Come il prezzo dell’oro potrebbe radoppiare in caso di svalutazione maggiore del dollaro Americano

 

Dopo lo ‘’shutdown’’ del governo USA la settimana scorsa, che ha indebolito il dollaro nei confronti delle altre valute mondiali, sarebbe troppo facile interpretare erroneamente la performance abbastanza debole dell’oro. Perché in caso di svalutazione maggiore del dollaro Americano, che succederebbe se il Congresso non trovasse un accordo per aumentare la soglia del debito il prossimo 17 ottobre, l’oro sarebbe incoronato.

Questo è uno scenario perfettamente illustrato nel penultimo capitolo del libro scritto da Jum Rickards: “Currency Wars: The Making of the Next Global Crisis’’.  Intravede una serie di eventi tipo “Cigno nero” che innescherebbe una perdita di fiducia nel dollaro, provocando una corsa per uscirne.

 

Scenario apocalittico

 

Questa storia si chiude con uno tsunami di vendite del dollaro da parte di traders che vanno in panico e provano a scambiare i loro dollari contro attivi tangibili per proteggersi. Poi, la Fed reagisce comprando massicciamente obbligazioni per rispingere questo moto di vendita del dollaro US.

Tuttavia, la differenza fondamentale tra questo crash e gli altri, sono i mercati che si pongono delle domande sulla capacità della Fed ad affrontarlo oltre all’affondamento continuo del dollaro. È in questo momento che iI prezzi dell’oro radoppia all’improvviso.
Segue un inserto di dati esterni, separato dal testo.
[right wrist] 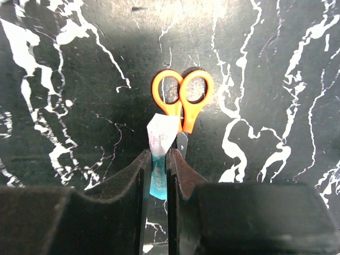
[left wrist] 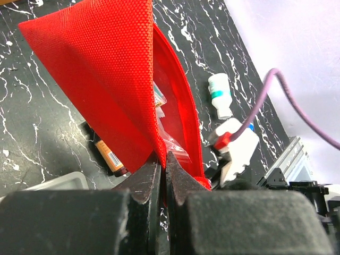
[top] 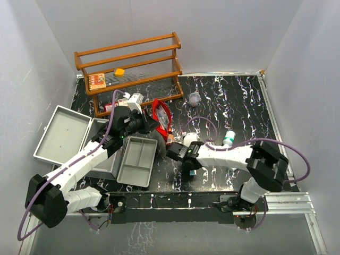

Il presidente Obama non ha avuto altra scelta che quella di intervenire con l’International Emergency Economic Powers Act del 1977. Sta nazionalizzando tutto l’oro detenuto sul territorio Americano e sospende le transazioni sulle obbligazioni in modo da fermare il crollo del dollaro. Una commissione bipartisan viene allora creata ed ha per missione di trovare una soluzione entro una trentina di giorni.

Abitualmente il dollaro US deve essere emesso di nuovo e valutato secondo un prezzo dell’oro ben più alto. Se tutto ciò vi sembra inverosimile, avete ragione.  Però ricordatevi che crisi dei subprimes, sembrava anch’essa così inverosimile prima che succedesse…

Mi ricordo che il presidente della HBSC, Sir John Bond, definiva l’economia come ‘’fondamentalmente sana’’, quando l’ho intervistato soltanto 2 anni fa prima che “l’iceberg urtasse il Titanic”.

 

Affonderà il dollaro?

 

Come il Titanic, detto inaffondabile, il dollaro potrebbe crollare, come crollò la HSBC, grande perdente durante la crisi dei subprimes. (Ma non affondò la banca perché i suoi compartimenti resistettero, anzi potè rialzarsi senza nessun aiuto governativo).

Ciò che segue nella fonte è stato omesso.